St. James Episcopal Church is a parish of the Diocese of Iowa located in Oskaloosa, Iowa, United States. It was listed on the National Register of Historic Places in 1991.

In 2015, the church reported 58 members; in 2023, it reported 23 members. No membership statistics were reported in 2024 national parochial reports. Plate and pledge financial support reported by the church in 2024 was $15,333. Average Sunday Attendance (ASA) reported in 2024 was 12 persons. This was a relative decrease from ASA of 22 persons reported in 2018.

==History==
The parish was begun on May 27, 1855, and it was incorporated in August 1857. A lot was bought for a church on South Market Street, the location of the Oskaloosa Public Library, but it was exchanged for the corner lot at First Ave East and South Third Street. A Gothic Revival style church and a rectory were built on the property in 1869 for $12,000. It was a frame structure that measured 28 by 50 ft, and it was consecrated on November 20, 1870.

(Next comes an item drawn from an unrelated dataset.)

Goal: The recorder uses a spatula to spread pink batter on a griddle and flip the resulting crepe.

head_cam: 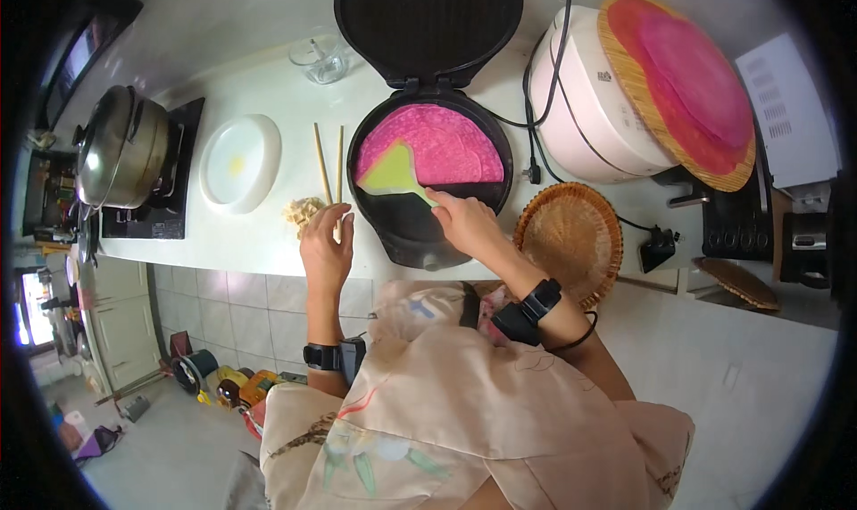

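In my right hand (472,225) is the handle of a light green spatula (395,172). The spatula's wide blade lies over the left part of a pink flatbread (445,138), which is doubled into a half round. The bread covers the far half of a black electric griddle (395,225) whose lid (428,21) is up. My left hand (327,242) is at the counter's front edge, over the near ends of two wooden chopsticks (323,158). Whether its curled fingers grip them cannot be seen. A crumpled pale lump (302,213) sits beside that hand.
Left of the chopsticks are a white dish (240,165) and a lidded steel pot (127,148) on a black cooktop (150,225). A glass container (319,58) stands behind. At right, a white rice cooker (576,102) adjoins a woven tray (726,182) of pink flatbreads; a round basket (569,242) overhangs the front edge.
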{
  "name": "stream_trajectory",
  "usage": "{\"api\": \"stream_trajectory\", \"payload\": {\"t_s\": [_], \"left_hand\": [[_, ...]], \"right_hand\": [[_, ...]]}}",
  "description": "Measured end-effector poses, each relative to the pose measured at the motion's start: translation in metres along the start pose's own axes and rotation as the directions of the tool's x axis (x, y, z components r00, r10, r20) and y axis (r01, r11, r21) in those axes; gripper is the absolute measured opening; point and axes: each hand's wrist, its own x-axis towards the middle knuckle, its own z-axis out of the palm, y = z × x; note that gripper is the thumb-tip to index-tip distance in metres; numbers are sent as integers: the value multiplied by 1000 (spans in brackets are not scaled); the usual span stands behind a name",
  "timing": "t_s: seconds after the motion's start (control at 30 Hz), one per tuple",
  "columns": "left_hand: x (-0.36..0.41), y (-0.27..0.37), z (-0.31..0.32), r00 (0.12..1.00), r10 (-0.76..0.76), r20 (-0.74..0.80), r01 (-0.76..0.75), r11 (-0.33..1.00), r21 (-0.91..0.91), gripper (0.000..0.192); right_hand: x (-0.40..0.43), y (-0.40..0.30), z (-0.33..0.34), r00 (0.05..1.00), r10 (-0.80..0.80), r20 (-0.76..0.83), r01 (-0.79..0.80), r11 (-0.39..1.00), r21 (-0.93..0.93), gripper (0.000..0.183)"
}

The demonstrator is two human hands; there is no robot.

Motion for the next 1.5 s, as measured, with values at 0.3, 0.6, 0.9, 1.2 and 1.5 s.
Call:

The church building was moved to the back of the property in 1896 in preparation for the construction of the present church in 1900. Frank E. Wetherell, a parishioner, designed the Late Gothic Revival style building. It was built of brick with a bell tower by Henry Wetherell for $20,000. The new church was consecrated on February 2, 1902. The old church is attached to the south side of the new church, and it is veneered in brick. The congregation worshiped without an organ until 1920 when $2,500 was raised to purchase one.

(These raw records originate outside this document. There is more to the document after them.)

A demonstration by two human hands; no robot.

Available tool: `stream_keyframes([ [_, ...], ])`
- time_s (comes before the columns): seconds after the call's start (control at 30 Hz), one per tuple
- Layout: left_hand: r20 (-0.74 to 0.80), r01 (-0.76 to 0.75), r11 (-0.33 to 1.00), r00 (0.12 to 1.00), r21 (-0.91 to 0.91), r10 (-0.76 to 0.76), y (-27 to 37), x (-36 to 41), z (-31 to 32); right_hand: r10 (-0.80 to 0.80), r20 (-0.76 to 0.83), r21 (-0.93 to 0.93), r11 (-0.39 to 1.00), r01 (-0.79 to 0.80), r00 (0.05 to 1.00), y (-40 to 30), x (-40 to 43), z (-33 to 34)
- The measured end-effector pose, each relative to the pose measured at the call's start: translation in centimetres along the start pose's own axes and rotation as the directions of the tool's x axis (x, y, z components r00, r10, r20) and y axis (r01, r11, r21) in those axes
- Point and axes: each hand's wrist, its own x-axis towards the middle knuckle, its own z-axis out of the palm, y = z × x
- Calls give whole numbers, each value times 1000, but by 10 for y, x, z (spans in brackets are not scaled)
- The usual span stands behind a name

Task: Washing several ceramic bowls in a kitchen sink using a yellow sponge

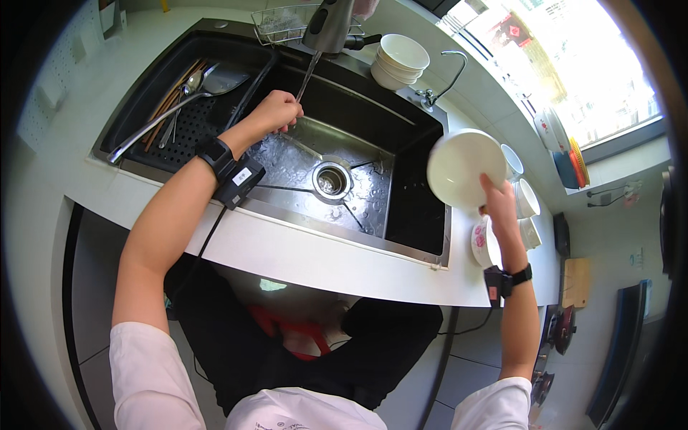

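My left hand (278,110) is over the sink (376,185), at the edge of a thin stream of water (310,75) from the faucet (329,27). Its fingers are curled in, and nothing shows between them. On the right, my right hand (500,201) grips the rim of a large white bowl (465,166), thumb on the inside. That bowl is tilted above the counter beside the sink's right edge. Just under my right wrist stands a flower-patterned bowl (484,243), partly hidden. Wet patches lie around the drain (331,180).
A black perforated tray (188,142) on the left holds a metal spatula (223,79), spoons and chopsticks. Stacked white bowls (400,59) stand behind the sink, near a small tap (457,70). White cups (527,198) line the right counter. A wire basket (279,27) sits behind.
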Motion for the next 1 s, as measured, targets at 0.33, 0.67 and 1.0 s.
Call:
stream_keyframes([
  [0.33,41,-28,1000,999,-12,29,-3,1,-2,504,221,280,788,-549,835,67,-36,-116],
  [0.67,70,-28,1000,997,-14,29,-1,-1,-1,632,211,199,719,-666,746,107,-76,-141],
  [1.0,87,-7,1000,996,19,5,3,-5,-2,672,218,135,697,-704,707,134,-73,-134],
])
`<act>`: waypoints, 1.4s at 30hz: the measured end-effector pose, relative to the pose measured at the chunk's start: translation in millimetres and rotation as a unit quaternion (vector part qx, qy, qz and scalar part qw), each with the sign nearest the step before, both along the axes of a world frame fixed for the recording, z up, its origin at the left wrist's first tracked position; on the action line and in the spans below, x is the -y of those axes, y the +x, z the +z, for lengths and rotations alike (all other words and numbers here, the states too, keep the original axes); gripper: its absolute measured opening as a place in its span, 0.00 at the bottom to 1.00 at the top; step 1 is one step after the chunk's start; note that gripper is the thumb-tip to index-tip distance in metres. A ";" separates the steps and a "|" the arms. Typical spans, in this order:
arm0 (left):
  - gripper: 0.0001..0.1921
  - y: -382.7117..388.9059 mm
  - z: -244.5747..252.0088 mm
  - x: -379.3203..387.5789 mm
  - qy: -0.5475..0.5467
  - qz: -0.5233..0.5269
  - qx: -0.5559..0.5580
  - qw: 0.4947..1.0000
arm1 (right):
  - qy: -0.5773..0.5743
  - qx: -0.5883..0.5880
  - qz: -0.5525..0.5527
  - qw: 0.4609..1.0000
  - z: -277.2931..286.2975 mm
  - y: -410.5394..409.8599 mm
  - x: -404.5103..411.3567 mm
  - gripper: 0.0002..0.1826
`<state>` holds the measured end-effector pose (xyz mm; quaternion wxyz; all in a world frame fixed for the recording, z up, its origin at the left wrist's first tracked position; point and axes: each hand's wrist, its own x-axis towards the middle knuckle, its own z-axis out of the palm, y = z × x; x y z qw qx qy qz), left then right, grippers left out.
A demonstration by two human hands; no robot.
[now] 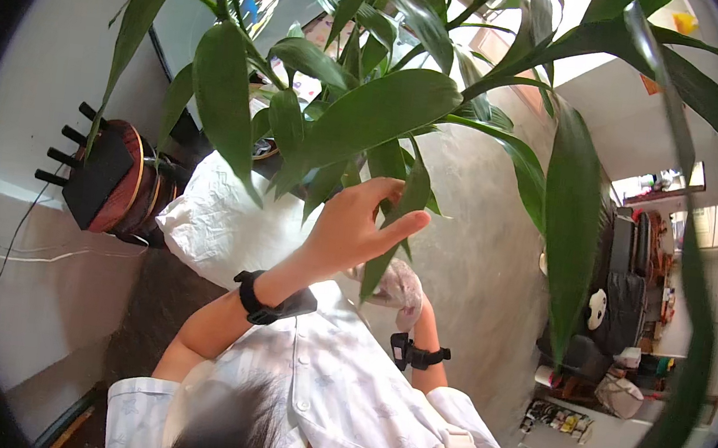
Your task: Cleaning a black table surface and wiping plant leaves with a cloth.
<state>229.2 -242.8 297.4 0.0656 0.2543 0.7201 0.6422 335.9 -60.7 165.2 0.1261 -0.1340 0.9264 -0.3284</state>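
A potted plant's long green leaves [377, 114] fill the upper view. My left hand [359, 224] is among the lower leaves, with a narrow hanging leaf [416, 187] passing between its spread thumb and fingers; some fingertips are hidden by it. Just below and to the right, my right hand [399, 290] is mostly covered by a mottled pinkish-grey cloth [397, 280] held in it, partly behind the leaf tip. Black bands with devices are on both wrists. The plant's base is hidden by foliage.
A white crumpled bag or cloth [235, 217] lies left of my left hand. Further left stand a dark red-and-black object with black pegs [108, 175] and a wall with cables. A large dark screen [182, 28] is behind the leaves; furniture and shelves are far right.
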 end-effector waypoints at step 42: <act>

The 45 ft tower holds 10 bells that were given by Alice Williams Bennett in memory of her parents Micajah and Virginia Williams. The tower was severely damaged by lightning in 1927 and had to be rebuilt.

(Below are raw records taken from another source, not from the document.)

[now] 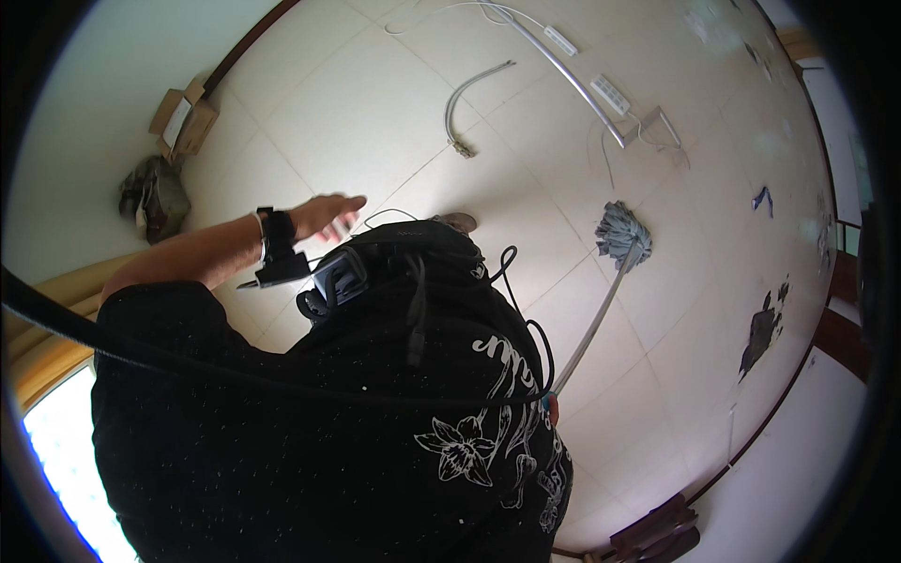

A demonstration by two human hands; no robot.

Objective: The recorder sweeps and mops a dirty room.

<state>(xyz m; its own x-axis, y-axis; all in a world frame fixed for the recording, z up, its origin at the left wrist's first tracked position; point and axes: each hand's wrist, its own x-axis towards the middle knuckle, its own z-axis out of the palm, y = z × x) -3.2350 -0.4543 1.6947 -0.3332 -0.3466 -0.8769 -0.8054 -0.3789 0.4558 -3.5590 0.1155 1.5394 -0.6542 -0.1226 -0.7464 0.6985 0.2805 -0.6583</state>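
Note:
My left hand (329, 217) is held out in front at the left, blurred, with nothing seen in it; a black strap with a device sits on its wrist. Only a sliver of my right hand (553, 409) shows beside my black shirt, closed around the handle (591, 331) of a mop at a teal part. The rest of that hand is hidden by my body. The mop's grey cloth head (624, 235) rests on the pale tiled floor (521, 211) ahead to the right.
A bent metal tube (563, 68), two white power strips (609, 95) (561, 41) and a flexible hose (454, 105) lie ahead. An open cardboard box (190, 123) and a bag (156, 200) stand by the left wall. Dark patches (762, 327) and a blue item (762, 199) are at right.

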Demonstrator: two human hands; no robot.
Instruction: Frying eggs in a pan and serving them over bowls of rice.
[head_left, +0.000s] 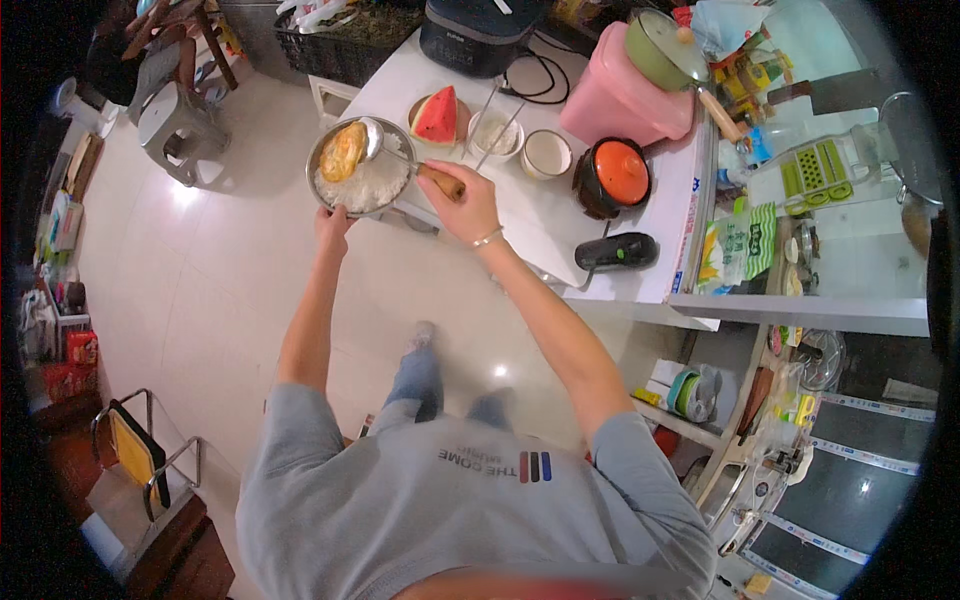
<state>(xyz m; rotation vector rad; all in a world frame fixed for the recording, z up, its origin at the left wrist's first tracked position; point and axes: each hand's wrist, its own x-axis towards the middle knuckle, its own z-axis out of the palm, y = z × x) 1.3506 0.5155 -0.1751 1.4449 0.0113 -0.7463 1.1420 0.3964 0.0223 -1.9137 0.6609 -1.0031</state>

The church's interior features an oak carved altar, lectern, pulpit, rood screen, and altar rail. Stained glass windows line the east and west walls. The original frame church was renovated in the 1950s for classrooms, office space, and a children's chapel. In 1985 a pipe organ, which had been built for a church in Bloomer, Wisconsin in 1930, was purchased a rebuilt in the church. It contains 1,126 pipes. A new oak altar was built in 1993 so the priest can face the congregation during the service. It was consecrated on March 29, 1994. The original church was remodeled again in 2001 to create a new fellowship hall. While it was air-conditioned at the time the rest of the church building was air-conditioned in 2004.